## ASSIGNED TASK
Write the data below out again, unchanged.
——
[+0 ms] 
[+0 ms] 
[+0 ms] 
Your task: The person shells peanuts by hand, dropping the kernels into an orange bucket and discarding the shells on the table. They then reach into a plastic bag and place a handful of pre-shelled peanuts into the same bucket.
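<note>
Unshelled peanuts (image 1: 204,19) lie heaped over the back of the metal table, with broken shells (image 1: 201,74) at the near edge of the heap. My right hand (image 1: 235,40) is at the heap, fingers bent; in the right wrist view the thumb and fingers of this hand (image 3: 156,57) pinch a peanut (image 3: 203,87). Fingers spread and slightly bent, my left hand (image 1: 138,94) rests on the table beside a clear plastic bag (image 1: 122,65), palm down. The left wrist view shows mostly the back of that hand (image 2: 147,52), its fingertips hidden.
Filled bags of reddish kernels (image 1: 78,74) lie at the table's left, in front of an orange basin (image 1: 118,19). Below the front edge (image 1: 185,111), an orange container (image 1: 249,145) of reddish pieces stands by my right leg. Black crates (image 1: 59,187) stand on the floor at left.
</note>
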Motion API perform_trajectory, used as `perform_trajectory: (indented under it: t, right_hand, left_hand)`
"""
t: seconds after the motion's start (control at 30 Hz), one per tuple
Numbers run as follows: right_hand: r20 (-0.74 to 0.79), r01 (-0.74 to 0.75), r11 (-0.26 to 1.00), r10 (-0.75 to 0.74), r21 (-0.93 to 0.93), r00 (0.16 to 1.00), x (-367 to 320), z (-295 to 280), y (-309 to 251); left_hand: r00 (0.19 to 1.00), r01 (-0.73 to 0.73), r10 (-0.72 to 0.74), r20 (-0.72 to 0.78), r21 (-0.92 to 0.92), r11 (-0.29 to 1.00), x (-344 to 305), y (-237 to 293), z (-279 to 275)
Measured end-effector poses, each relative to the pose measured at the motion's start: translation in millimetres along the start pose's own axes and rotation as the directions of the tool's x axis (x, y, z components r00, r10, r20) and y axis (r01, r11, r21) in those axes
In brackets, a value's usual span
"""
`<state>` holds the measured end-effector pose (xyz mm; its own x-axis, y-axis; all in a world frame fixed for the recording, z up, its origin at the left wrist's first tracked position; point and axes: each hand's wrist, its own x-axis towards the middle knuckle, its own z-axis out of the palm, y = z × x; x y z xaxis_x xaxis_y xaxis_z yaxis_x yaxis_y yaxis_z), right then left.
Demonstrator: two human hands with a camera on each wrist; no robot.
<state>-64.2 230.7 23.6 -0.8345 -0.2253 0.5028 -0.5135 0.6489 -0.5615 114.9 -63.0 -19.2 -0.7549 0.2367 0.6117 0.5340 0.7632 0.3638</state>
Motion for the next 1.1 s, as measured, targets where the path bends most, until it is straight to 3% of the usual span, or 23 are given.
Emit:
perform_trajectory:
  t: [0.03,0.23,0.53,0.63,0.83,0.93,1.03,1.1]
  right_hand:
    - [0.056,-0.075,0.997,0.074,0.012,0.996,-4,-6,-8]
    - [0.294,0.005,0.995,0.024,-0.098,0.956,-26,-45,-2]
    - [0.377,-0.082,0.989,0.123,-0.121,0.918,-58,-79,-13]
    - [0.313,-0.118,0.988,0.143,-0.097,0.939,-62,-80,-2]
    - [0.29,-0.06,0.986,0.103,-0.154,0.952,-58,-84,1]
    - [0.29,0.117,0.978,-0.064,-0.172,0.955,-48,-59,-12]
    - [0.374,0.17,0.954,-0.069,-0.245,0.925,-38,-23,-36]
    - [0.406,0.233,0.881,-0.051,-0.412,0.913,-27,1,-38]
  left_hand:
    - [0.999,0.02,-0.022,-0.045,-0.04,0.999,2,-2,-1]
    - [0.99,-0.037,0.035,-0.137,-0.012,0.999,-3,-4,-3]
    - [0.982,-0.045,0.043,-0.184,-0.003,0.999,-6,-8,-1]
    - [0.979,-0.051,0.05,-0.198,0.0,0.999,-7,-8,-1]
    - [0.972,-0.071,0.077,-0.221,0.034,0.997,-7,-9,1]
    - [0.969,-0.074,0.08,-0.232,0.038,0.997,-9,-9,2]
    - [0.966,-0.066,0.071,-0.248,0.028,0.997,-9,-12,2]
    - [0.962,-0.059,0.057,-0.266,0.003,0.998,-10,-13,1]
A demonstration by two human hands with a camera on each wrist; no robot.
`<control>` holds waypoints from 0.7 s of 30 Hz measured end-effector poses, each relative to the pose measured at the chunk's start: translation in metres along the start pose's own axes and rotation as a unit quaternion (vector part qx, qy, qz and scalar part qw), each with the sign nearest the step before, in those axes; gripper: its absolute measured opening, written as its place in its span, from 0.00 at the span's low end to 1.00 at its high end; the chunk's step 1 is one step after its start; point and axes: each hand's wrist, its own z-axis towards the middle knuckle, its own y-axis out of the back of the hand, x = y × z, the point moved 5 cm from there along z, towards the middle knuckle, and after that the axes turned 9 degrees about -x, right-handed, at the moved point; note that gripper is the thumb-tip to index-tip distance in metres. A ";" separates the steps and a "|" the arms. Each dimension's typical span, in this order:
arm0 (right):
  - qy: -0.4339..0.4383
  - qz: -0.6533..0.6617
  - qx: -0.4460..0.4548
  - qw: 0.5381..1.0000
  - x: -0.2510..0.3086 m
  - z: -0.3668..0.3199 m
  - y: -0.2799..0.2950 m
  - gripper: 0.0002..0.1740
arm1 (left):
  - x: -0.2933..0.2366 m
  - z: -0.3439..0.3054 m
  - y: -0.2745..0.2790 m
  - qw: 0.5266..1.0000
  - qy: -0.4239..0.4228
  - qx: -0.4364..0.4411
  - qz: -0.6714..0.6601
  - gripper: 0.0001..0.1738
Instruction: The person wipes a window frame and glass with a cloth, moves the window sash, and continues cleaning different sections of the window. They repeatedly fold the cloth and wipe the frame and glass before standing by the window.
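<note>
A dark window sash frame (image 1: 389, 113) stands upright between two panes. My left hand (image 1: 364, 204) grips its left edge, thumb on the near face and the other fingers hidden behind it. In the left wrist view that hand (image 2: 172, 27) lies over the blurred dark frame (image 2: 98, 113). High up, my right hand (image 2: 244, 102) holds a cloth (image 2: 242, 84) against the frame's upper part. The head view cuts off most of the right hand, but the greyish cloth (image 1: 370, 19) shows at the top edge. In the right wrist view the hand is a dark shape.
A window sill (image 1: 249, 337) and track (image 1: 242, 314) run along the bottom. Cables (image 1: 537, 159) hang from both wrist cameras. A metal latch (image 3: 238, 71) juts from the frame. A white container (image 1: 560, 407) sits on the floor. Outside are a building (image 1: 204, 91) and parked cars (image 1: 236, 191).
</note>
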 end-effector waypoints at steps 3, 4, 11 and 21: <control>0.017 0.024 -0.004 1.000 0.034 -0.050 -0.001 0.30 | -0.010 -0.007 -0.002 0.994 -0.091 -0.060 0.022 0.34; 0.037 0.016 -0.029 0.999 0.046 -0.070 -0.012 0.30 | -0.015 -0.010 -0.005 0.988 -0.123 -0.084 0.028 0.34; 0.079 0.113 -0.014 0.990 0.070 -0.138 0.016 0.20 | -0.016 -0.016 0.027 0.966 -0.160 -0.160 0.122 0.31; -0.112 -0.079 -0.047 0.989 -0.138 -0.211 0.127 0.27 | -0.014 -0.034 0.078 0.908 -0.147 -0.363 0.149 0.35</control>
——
## RESPONSE
[+0 ms] 
[+0 ms] 
[+0 ms] 
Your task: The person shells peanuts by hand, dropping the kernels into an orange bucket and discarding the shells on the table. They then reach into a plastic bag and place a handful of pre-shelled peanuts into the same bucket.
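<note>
Unshelled peanuts (image 1: 204,19) lie heaped over the back of the metal table, with broken shells (image 1: 201,74) at the near edge of the heap. My right hand (image 1: 235,40) is at the heap, fingers bent; in the right wrist view the thumb and fingers of this hand (image 3: 156,57) pinch a peanut (image 3: 203,87). Fingers spread and slightly bent, my left hand (image 1: 138,94) rests on the table beside a clear plastic bag (image 1: 122,65), palm down. The left wrist view shows mostly the back of that hand (image 2: 147,52), its fingertips hidden.
Filled bags of reddish kernels (image 1: 78,74) lie at the table's left, in front of an orange basin (image 1: 118,19). Below the front edge (image 1: 185,111), an orange container (image 1: 249,145) of reddish pieces stands by my right leg. Black crates (image 1: 59,187) stand on the floor at left.
</note>
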Motion API perform_trajectory, used as `perform_trajectory: (indented under it: t, right_hand, left_hand)`
"""
t: seconds after the motion's start (control at 30 Hz), one per tuple
Numbers run as follows: right_hand: r20 (-0.74 to 0.79), r01 (-0.74 to 0.75), r11 (-0.26 to 1.00), r10 (-0.75 to 0.74), r21 (-0.93 to 0.93), r00 (0.16 to 1.00), x (-367 to 320), z (-295 to 280), y (-309 to 251); left_hand: r00 (0.19 to 1.00), r01 (-0.73 to 0.73), r10 (-0.72 to 0.74), r20 (-0.72 to 0.78), r21 (-0.92 to 0.92), r11 (-0.29 to 1.00), x (-344 to 305), y (-237 to 293), z (-279 to 275)
Measured end-effector poses, each relative to the pose measured at the motion's start: translation in millimetres along the start pose's own axes and rotation as the directions of the tool's x axis (x, y, z components r00, r10, r20) and y axis (r01, r11, r21) in those axes
In brackets, a value's usual span
"""
`<state>` holds the measured end-effector pose (xyz mm; its own x-axis, y-axis; all in a world frame fixed for the recording, z up, its origin at the left wrist's first tracked position; point and axes: each hand's wrist, its own x-axis towards the middle knuckle, its own z-axis out of the palm, y = z × x; x y z xaxis_x xaxis_y xaxis_z yaxis_x yaxis_y yaxis_z), right then left.
Demonstrator: two human hands with a camera on each wrist; no robot.
<state>-64.2 230.7 23.6 -0.8345 -0.2253 0.5028 -0.5135 0.6489 -0.5615 114.9 -63.0 -19.2 -0.7549 0.2367 0.6117 0.5340 0.7632 0.3638</state>
Motion for the next 1.1 s, as measured, targets where the path bends most, until it is straight to 3% of the usual span, or 23 are given.
Emit:
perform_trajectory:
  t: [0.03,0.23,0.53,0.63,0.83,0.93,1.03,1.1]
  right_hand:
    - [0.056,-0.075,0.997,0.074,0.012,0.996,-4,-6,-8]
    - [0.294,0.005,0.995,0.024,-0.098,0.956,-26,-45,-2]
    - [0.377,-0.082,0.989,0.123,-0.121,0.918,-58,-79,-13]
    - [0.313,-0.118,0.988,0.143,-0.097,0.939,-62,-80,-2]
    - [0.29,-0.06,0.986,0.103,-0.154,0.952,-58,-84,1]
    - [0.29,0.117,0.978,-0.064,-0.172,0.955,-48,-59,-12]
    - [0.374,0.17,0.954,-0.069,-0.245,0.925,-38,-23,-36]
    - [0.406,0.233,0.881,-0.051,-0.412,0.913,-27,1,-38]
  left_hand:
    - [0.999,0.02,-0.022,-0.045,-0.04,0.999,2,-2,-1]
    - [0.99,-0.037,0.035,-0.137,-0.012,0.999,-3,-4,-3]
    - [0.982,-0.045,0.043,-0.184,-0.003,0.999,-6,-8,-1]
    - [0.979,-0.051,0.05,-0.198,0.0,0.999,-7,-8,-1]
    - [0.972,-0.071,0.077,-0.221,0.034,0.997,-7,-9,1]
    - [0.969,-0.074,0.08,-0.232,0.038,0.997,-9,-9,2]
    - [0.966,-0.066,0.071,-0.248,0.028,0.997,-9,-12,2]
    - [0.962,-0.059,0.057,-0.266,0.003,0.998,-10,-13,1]
A demonstration by two human hands with a camera on each wrist; no robot.
`<control>` holds waypoints from 0.7 s of 30 Hz measured end-effector poses, each relative to the pose measured at the chunk's start: translation in metres along the start pose's own axes and rotation as a unit quaternion (vector part qx, qy, qz and scalar part qw), each with the sign nearest the step before, in those axes; gripper: its absolute measured opening, written as its place in its span, from 0.00 at the span's low end to 1.00 at its high end; the chunk's step 1 is one step after its start; point and axes: each hand's wrist, its own z-axis towards the middle knuckle, its own y-axis out of the back of the hand, x = y × z, the point moved 5 cm from there along z, towards the middle knuckle, and after that the axes turned 9 degrees about -x, right-handed, at the moved point; note that gripper is the thumb-tip to index-tip distance in metres. A ";" separates the steps and a "|" the arms. Each dimension's typical span, in this order:
arm0 (right):
  - qy: -0.4339..0.4383
  - qz: -0.6533..0.6617
  - qx: -0.4460..0.4548
  - qw: 0.5381..1.0000
  - x: -0.2510..0.3086 m
  - z: -0.3668..0.3199 m
  - y: -0.2799..0.2950 m
  - gripper: 0.0002..0.1740
arm1 (left):
  - x: -0.2933..0.2366 m
  - z: -0.3439..0.3054 m
  - y: -0.2745..0.2790 m
  - qw: 0.5266..1.0000
  - qy: -0.4239..0.4228
  - qx: -0.4364..0.4411
  - qz: -0.6714..0.6601
  - gripper: 0.0001..0.1738
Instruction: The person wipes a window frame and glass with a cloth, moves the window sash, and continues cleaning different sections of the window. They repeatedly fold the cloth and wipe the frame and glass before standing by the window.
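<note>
A dark window sash frame (image 1: 389, 113) stands upright between two panes. My left hand (image 1: 364, 204) grips its left edge, thumb on the near face and the other fingers hidden behind it. In the left wrist view that hand (image 2: 172, 27) lies over the blurred dark frame (image 2: 98, 113). High up, my right hand (image 2: 244, 102) holds a cloth (image 2: 242, 84) against the frame's upper part. The head view cuts off most of the right hand, but the greyish cloth (image 1: 370, 19) shows at the top edge. In the right wrist view the hand is a dark shape.
A window sill (image 1: 249, 337) and track (image 1: 242, 314) run along the bottom. Cables (image 1: 537, 159) hang from both wrist cameras. A metal latch (image 3: 238, 71) juts from the frame. A white container (image 1: 560, 407) sits on the floor. Outside are a building (image 1: 204, 91) and parked cars (image 1: 236, 191).
</note>
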 end-effector waypoints at steps 3, 4, 11 and 21: <control>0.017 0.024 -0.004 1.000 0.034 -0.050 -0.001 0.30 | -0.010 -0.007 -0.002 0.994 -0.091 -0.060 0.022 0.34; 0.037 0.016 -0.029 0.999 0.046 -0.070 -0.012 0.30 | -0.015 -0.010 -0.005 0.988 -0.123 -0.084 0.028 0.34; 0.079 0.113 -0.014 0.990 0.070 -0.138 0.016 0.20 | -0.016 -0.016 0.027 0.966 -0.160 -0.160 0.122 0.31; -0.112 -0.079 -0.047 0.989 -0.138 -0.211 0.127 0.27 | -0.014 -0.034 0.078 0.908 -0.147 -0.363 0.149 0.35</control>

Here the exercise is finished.